Underlining the depths of ethnic complexities in Rakhine state — where the Myanmar military has also been attacked by a group calling itself the Arakan Army — police reportedly killed eight people after protests erupted in Mrauk-U among Rakhine Buddhists on January 16. A few days later, unknown assailants killed the state government official who ordered the police crackdown.

The Rakhine Buddhists, the state’s largest ethnic group, were protesting against a government decision to cancel an event marking the anniversary of the destruction of the city, which was invaded by Burmese forces in 1785. Since its invasion, Buddhists have felt hemmed between the encroachment of Muslim groups from the West, Burmese from the East and, later, migrant workers that came with the era of British colonial rule. Grievances from that history, compounded by poverty, remain to this day.

While Myanmar remains as fractured as ever along ethnic lines, the military and parts of the political and Buddhist elites have skilfully reinforced anti-Rohingya – and sometimes more broadly anti-Muslim — sentiments in order to maintain their dominance in society.

When this reporter visited Rakhine state capital Sittwe recently, Kaung San Hla, a Buddhist Rakhine and local NLD secretary, took it upon himself to demonstrate that the problem with the “Bengalis” — as the Rakhine and Bamar call the Rohingya — is not their Muslim religion, but that they are not one of the 135 ethnic groups officially recognized by the state.

“The Bengali are not one of the 135 ethnics,” he said repeatedly in the course of an hour-long journey from Sittwe to visit a village inhabited by the Kaman, a small ethnic group of Muslims who are part of the 135 (an artificial classification dating back some decades, which anthropologists and historians say is rooted in political expedience rather than ethnography).

The Kaman are Muslim like the Rohingya, “but they speak our language, they dress like us,” San Hla said before visiting a group of Kaman elders.

Later, the elders, sitting around a table with San Hla and elegantly dress in a longyi skirt and Burmese-style jacket, agreed. The Rohingya are not an “original” group of Myanmar, said village leader Aung Thein.

What he didn’t say, however, is that thousands of Kaman elsewhere in Rakhine state were also forced out of their homes in the intercommunal violence of 2012 and have been confined since then to IDP camps. Their citizenship has brought no protection against the deprivation of their rights and confiscation of their land and property.

Their story illustrates the hard road ahead for the Rohingya’s acceptance back into Myanmar society.

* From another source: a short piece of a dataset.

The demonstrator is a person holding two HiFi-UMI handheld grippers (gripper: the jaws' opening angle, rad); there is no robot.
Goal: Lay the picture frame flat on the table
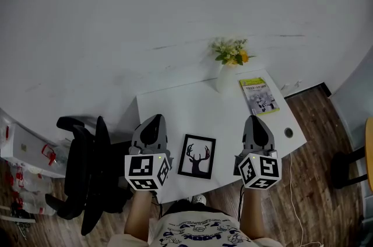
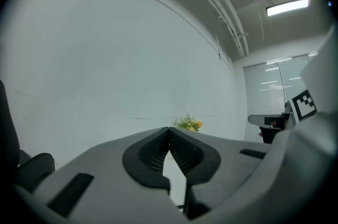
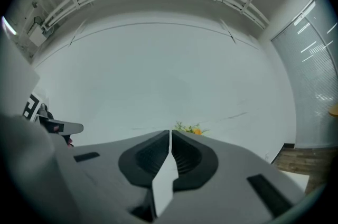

“I don’t believe in the possibility of a return,” the senior UN official in Yangon said. “You need the will, which should come with the admission that Myanmar has done something wrong, not proceeding as if previous policies of segregations never happened. If you don’t change this narrative, there is no solution.”  

This article was updated February 16, 2018, to include the announcement of new sanctions imposed by Canada against Major-General Maung Maung Soe.